▶ [Work item] Word for word, restate the records that come next, omitting the images.

»»

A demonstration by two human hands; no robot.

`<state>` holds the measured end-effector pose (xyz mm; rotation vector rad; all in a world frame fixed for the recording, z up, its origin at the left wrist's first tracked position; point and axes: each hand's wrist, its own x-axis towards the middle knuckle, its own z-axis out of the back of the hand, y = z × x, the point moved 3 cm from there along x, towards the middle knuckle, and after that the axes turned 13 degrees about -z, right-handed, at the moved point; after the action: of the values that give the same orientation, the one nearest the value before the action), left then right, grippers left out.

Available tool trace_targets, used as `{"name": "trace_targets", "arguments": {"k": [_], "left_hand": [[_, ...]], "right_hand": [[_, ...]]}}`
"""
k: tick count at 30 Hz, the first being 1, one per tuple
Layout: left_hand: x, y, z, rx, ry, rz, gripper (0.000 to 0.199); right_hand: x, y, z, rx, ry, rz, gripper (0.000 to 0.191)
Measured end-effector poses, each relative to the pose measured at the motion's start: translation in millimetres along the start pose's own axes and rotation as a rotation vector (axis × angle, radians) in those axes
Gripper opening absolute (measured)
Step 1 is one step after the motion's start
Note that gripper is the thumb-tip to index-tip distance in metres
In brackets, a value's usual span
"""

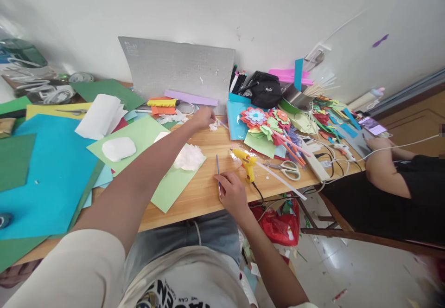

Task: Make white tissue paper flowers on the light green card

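My left hand reaches to the back of the table, its fingers pressed together by small white paper scraps. What sits between those fingertips is too small to tell. Near the front edge my right hand holds a thin blue stick upright in the picture, between thumb and fingers. To its right lies a yellow glue gun with a clear glue stick. A crumpled white paper piece rests on light green paper left of the right hand.
Colored paper covers the left side. A grey board leans on the wall. Scissors, paper flowers, a black pouch and a power strip are to the right. Another person's arm rests at the far right.
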<state>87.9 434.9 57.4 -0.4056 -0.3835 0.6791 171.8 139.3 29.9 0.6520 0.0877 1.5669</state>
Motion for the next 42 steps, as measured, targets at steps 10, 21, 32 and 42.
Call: {"name": "trace_targets", "arguments": {"k": [10, 21, 32, 42], "left_hand": [[0.5, -15.1, -5.0, 0.035, 0.043, -0.035, 0.025], [5.5, -9.0, 4.0, -0.176, -0.161, 0.101, 0.025], [-28.7, -8.6, 29.6, -0.64, -0.222, 0.236, 0.015], [-141.5, -26.5, 61.9, -1.263, -0.177, 0.395, 0.005]], "right_hand": [[0.4, 0.7, 0.2, 0.012, -0.008, -0.012, 0.034], [-0.1, 0.0, -0.4, 0.021, -0.003, -0.015, 0.034], [-0.5, -0.6, -1.7, 0.052, -0.032, 0.008, 0.035], [-2.1, -5.3, -3.6, 0.047, -0.029, 0.006, 0.033]]}}
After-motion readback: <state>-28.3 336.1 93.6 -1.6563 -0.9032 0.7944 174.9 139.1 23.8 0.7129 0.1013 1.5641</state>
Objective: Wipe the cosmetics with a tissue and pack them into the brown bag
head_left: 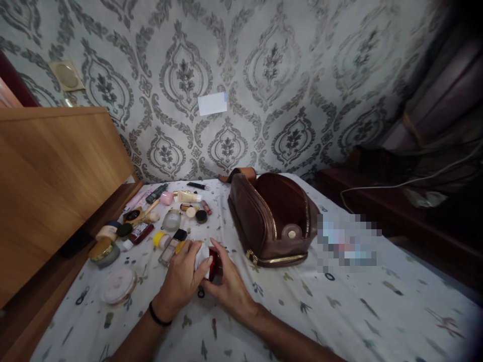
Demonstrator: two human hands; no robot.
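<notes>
My left hand (181,276), with a black band at its wrist, pinches a white tissue or wipe (202,255). The tissue presses against a small dark red, shiny container (215,265), whose exact kind I cannot make out. Around that container curl the fingers of my right hand (232,289). Just beyond my left hand lie a clear bottle with a black cap (168,255) and a small jar with a yellow lid (160,240). To the right of my hands stands a brown leather toiletry bag (249,218), unzipped, its dark inside showing.
Several cosmetics cover the left side of the patterned cloth (279,322), among them a frosted jar (171,220), a cream tube (188,196), a gold-lidded jar (103,251) and a round powder case (118,285). A wooden cabinet (60,176) borders the left. A blurred-out item (347,244) lies right of the bag.
</notes>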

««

▶ [Reply]
A demonstration by two human hands; no robot.

`<state>` holds the measured end-effector pose (xyz mm; rotation vector rad; all in a world frame fixed for the recording, z up, its origin at the left wrist's first tracked position; point and axes: each hand's wrist, its own x-axis towards the middle knuckle, its own z-axis out of the back of the hand, y = z × x, the point moved 3 cm from there along x, towards the middle knuckle, and after that the axes turned 13 degrees about -z, right-handed, at the moved point; after the action: of the values that give the same orientation, the one nearest the value before the action), left then right, grippers left out.

Available tool trace_targets, used as `{"name": "trace_targets", "arguments": {"k": [_], "left_hand": [[_, ...]], "right_hand": [[_, ...]]}}`
"""
k: tick count at 30 Hz, the first being 1, one per tuple
Layout: left_hand: x, y, z, rx, ry, rz, gripper (0.000 to 0.199); right_hand: x, y, z, rx, ry, rz, gripper (0.000 to 0.191)
Measured end-effector poses, each relative to the pose measured at the motion's start: translation in millimetres along the start pose's own axes and rotation as a rotation vector (axis × angle, radians) in those axes
Gripper opening absolute (measured)
Step 1 is one step after the motion's start
Note that gripper is the thumb-tip to index-tip distance in metres
In brackets, a value's usual span
"""


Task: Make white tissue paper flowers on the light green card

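My left hand reaches to the back of the table, its fingers pressed together by small white paper scraps. What sits between those fingertips is too small to tell. Near the front edge my right hand holds a thin blue stick upright in the picture, between thumb and fingers. To its right lies a yellow glue gun with a clear glue stick. A crumpled white paper piece rests on light green paper left of the right hand.
Colored paper covers the left side. A grey board leans on the wall. Scissors, paper flowers, a black pouch and a power strip are to the right. Another person's arm rests at the far right.
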<state>87.9 434.9 57.4 -0.4056 -0.3835 0.6791 171.8 139.3 29.9 0.6520 0.0877 1.5669</state>
Motion for the next 42 steps, as measured, targets at steps 10, 21, 32 and 42.
Call: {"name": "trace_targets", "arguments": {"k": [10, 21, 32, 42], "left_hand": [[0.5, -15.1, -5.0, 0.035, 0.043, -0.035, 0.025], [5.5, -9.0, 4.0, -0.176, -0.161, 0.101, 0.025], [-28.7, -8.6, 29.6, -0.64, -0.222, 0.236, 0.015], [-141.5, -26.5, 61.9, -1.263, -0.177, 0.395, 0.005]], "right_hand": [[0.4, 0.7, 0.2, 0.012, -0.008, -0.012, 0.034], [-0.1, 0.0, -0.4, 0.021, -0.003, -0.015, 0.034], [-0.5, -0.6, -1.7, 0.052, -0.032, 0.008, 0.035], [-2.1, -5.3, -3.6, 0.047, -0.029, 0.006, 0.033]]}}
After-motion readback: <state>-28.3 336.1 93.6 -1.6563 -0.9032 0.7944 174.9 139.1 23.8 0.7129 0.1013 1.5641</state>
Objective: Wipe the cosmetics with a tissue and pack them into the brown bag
head_left: 
Demonstrator: two human hands; no robot.
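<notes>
My left hand (181,276), with a black band at its wrist, pinches a white tissue or wipe (202,255). The tissue presses against a small dark red, shiny container (215,265), whose exact kind I cannot make out. Around that container curl the fingers of my right hand (232,289). Just beyond my left hand lie a clear bottle with a black cap (168,255) and a small jar with a yellow lid (160,240). To the right of my hands stands a brown leather toiletry bag (249,218), unzipped, its dark inside showing.
Several cosmetics cover the left side of the patterned cloth (279,322), among them a frosted jar (171,220), a cream tube (188,196), a gold-lidded jar (103,251) and a round powder case (118,285). A wooden cabinet (60,176) borders the left. A blurred-out item (347,244) lies right of the bag.
</notes>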

No additional output is needed.